* Task to complete
Transcribe exactly every line from the one containing "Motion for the" down to the final line of the listing below, including both, and leave out the rest.

* Given material

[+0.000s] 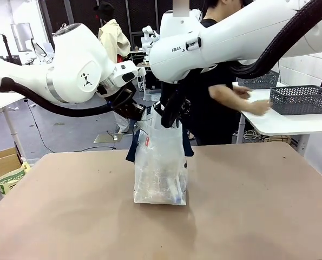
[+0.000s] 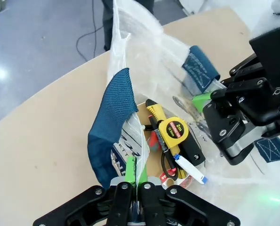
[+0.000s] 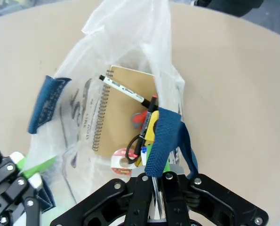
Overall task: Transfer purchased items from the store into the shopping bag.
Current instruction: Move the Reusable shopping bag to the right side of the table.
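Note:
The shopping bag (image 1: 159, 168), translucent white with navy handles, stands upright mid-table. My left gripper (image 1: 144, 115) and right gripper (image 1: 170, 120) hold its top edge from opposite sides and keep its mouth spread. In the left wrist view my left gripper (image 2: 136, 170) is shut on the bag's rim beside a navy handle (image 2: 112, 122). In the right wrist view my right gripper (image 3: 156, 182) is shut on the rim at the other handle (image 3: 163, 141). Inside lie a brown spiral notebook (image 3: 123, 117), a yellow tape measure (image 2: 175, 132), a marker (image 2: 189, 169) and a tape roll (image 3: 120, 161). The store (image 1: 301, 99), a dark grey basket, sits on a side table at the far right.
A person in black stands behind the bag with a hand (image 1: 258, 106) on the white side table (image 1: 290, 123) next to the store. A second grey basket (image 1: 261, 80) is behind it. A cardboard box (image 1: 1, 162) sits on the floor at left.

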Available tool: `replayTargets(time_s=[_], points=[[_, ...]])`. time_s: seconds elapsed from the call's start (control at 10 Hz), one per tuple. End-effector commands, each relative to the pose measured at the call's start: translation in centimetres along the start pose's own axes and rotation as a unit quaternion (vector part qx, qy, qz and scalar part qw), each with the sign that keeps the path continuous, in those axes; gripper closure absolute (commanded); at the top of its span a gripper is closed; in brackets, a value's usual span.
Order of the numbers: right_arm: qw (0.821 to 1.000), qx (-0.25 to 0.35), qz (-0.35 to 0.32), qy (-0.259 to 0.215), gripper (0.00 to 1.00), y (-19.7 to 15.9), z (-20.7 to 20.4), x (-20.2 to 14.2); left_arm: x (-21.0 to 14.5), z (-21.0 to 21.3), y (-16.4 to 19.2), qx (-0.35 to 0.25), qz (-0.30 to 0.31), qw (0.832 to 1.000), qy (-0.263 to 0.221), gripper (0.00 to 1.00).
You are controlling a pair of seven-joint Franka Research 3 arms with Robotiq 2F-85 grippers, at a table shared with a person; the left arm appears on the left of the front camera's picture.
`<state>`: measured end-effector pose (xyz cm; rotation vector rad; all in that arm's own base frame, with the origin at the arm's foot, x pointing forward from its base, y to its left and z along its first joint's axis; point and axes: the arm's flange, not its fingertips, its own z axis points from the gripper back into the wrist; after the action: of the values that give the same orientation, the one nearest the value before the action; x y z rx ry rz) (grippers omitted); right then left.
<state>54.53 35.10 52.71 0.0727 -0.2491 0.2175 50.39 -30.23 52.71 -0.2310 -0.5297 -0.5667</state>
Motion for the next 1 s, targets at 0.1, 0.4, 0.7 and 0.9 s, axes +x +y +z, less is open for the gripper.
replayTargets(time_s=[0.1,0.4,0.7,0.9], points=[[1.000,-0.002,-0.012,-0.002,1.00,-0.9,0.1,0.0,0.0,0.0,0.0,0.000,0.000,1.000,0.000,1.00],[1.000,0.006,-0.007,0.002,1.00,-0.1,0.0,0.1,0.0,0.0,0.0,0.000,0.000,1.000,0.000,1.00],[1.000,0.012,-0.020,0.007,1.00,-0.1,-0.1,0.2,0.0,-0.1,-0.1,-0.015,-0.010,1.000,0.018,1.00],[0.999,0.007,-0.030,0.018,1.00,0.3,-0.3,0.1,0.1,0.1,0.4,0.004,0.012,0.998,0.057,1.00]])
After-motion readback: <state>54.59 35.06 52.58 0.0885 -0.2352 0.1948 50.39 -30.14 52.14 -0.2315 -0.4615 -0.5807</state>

* Solution for this task
Motion for the next 1 s, targets at 0.1, 0.4, 0.7 and 0.9 s, axes +x +y +z, less is open for the gripper.
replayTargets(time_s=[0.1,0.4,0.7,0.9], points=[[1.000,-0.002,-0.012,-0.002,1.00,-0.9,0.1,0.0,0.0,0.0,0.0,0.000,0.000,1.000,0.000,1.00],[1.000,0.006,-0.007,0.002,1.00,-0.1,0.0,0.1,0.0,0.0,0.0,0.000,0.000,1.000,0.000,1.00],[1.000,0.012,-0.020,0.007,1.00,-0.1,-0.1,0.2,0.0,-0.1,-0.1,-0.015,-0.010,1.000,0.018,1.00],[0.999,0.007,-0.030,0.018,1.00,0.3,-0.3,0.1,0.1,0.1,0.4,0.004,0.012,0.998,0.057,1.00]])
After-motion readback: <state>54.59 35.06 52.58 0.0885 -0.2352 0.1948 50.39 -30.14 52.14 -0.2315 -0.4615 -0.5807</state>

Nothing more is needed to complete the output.